“Male circumcision is a highly significant, lifetime intervention. It is the gift that keeps on giving. It makes sense to put extraordinary resources into it.”
Who would you guess recently offered this paean to foreskin fleecing? A rabbi? An imam? Nope. Try U.S. AIDS coordinator Eric Goosby at a health convention last month for top officials from 80 countries.
This smacks down the logic of a German regional court that has banned religious circumcision, calling the practice a “serious and irreversible interference in the integrity of the human body.” As the AFP reported at the time, Goosby was reflecting a scientific consensus that has been cemented over the last seven years:
Studies show that circumcision can dramatically reduce HIV infections. One study in South Africa last year found new infections fell by 76 percent after a circumcision programme was launched in a township.

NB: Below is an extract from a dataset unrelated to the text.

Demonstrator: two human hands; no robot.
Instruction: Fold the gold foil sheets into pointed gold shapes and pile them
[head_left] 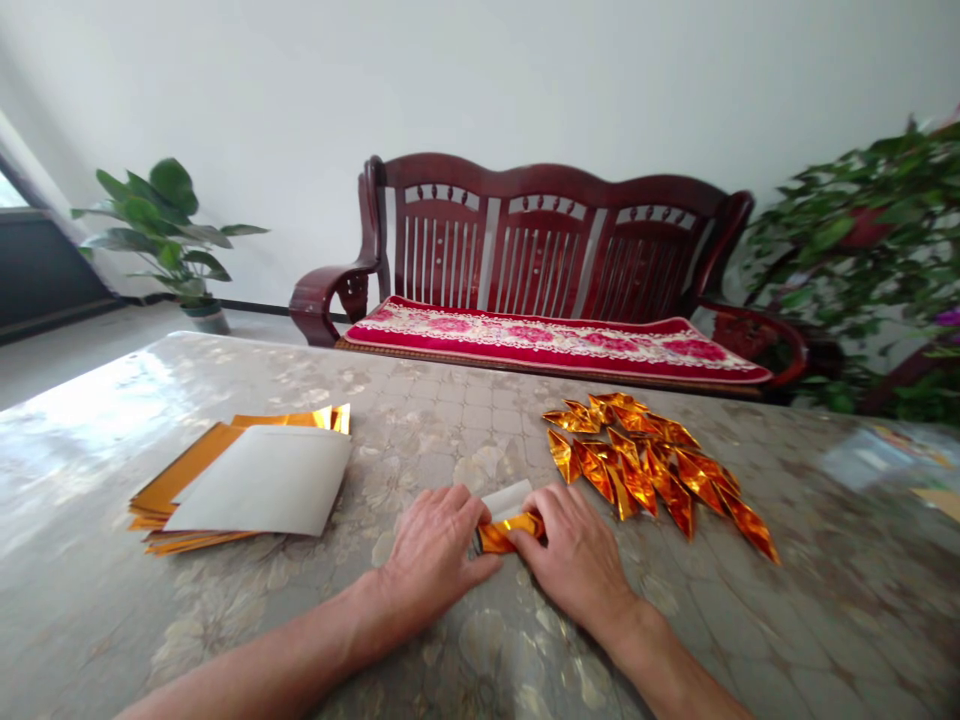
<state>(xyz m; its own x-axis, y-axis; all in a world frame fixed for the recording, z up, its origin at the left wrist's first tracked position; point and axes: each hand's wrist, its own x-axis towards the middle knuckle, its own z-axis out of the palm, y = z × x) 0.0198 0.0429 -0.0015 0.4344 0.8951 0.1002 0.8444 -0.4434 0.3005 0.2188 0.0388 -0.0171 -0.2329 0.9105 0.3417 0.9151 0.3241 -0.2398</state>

In 2006, trials in Kenya, Uganda and South Africa found foreskin removal more than halved men’s risk of HIV infection. Longer-term analysis has found the benefit to be even greater than thought, with a risk reduction of around 60 percent. Those original trials, as the New York Times reported upon their publication, were so effective that they
were stopped early by the National Institutes of Health, which was paying for them, because it was apparent that circumcision reduced a man’s risk of contracting AIDS from heterosexual sex by about half. It would have been unethical to continue without offering circumcision to all 8,000 men in the trials, federal health officials said.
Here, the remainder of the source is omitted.